In relation to meat tenderness, there was no effect (p > 0.05) of the supplementation of vitamins D and E on any of the studied variables (Table 4). Nevertheless, the effect of vitamin supplementation was observed (p = 0.04) in the concentration of plasma Ca in which the supplemented cattle presented greater Ca content than non-supplemented animals. Montgomery et al. (2004) also reported that the increase of plasma Ca with D vitamin supplementation has not affected the shear force of LM. Vitamin D supplementation can be effective to improve meat tenderness when cattle are likely to present harder meat, not having an effect on animals that already produce tender meat (MONTGOMERY et al., 2004), as in our study that used yearling bulls with initial age of seven months and slaughter age of approximately one year. Similarly, the main effect of the genetic group was not observed (p > 0.05) on shear force, cooking losses and concentration of plasma Ca (Table 4). But an interaction effect (p = 0.04; pooled SEM = 2.47) between the genetic groups and ageing process was observed for the MFI, in which CAC bulls presented more tender meat than NEL bulls (65.04 and 54.12, respectively) when samples were not aged; however, after seven days of ageing, the meat tenderness of both breeds improved and the existing difference disappeared (73.10 and 71.09 for CAC and NEL bulls, respectively). Although NEL bulls presented greater concentrations of plasma Ca and D vitamin in LM, they presented less tender meat than CAC bulls when the meat was not aged. This result can be explained by the fact that Zebu cattle, like NEL, present greater concentrations of calpastatin, inhibiting calcium-dependent proteases (μ- and m-calpain) which are responsible for making meat tender (MONTGOMERY et al., 2004) when compared to CAC bulls.
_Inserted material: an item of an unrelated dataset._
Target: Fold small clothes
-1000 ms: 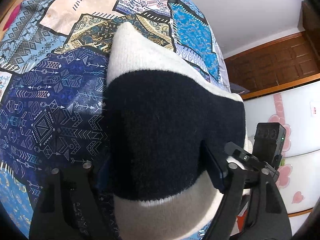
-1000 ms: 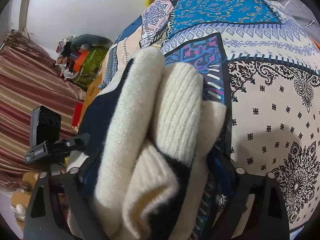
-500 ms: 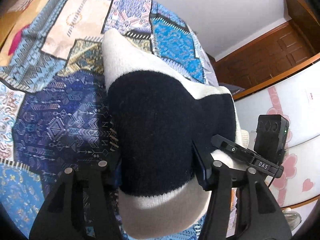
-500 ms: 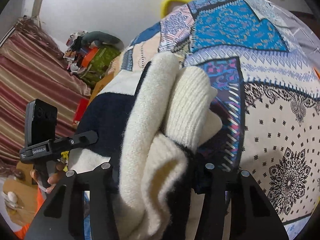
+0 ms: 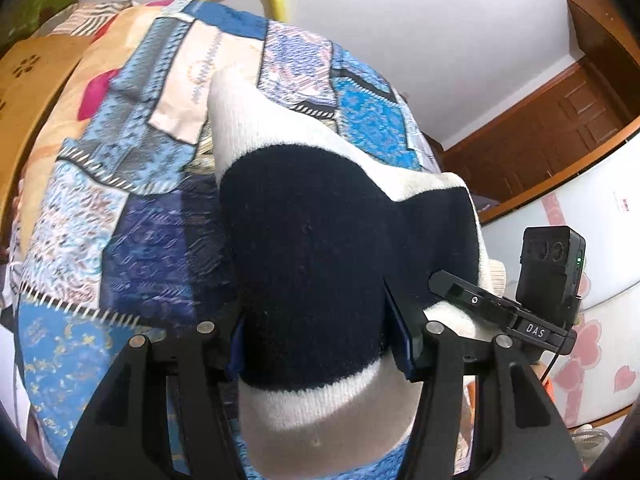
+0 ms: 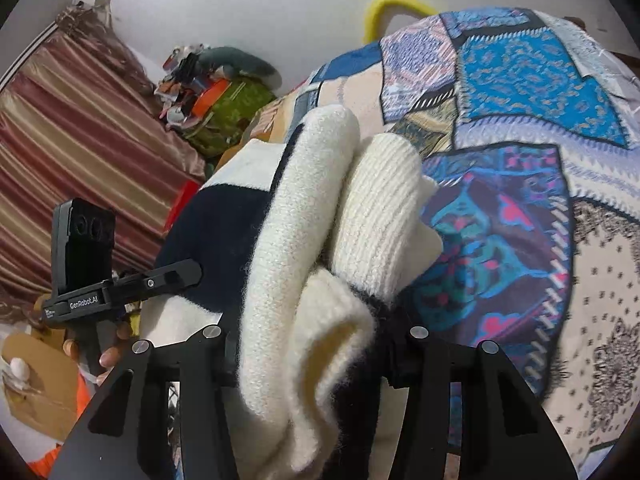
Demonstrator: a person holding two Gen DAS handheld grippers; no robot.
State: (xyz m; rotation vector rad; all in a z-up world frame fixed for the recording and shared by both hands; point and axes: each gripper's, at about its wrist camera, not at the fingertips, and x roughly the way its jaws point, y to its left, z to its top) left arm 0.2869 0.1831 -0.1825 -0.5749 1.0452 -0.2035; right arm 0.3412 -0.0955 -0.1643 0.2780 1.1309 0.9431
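Both grippers lifted since earlier frame; more wall showing. Left gripper [image 5: 320,344] and right gripper [image 6: 316,344] clamp folded navy-cream sweater [image 5: 320,248] above patchwork bedspread [image 5: 120,220]. Raise evenly, keep bundle tight.

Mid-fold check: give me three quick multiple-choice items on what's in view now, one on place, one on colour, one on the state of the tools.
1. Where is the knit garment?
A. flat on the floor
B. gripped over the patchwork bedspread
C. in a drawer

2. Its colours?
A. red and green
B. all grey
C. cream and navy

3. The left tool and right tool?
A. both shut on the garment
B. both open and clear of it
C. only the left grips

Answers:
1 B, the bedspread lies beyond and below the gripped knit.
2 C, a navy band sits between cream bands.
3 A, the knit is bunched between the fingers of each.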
Thus, the seven days of ageing changed meat tenderness of NEL bulls more significantly than of CAC bulls. This may have occurred because Ca ion is a regulating agent of the contractile system, acting on the ageing process (CARNAGEY et al., 2008), influencing more expressively the meat ageing process of animals that are likely to present less tender meat like NEL bulls.

Thumbnail

Nevertheless, regardless of breed and vitamin supplementation, the average values of shear force obtained in our study are within the acceptable range of tenderness, i.e., below 5 kg (BIANCHINI et al., 2007). On the other hand, according to Kerth et al. (2003), MFI equal to or greater than 60 indicate more tender meat, regardless of supplemented breed. In our study, only non-aged LM samples of NEL bulls had MFI lower than 60, suggesting that purebred NEL bulls' meat have to be aged to reach satisfactory levels of tenderness. It is well documented in the literature that zebu cattle present less tender meat than cattle with 50% European genotype in their composition (ALVES et al., 2005); however, it seems that seven days of ageing is enough to eliminate this difference and improve tenderness of Zebu cattle meat.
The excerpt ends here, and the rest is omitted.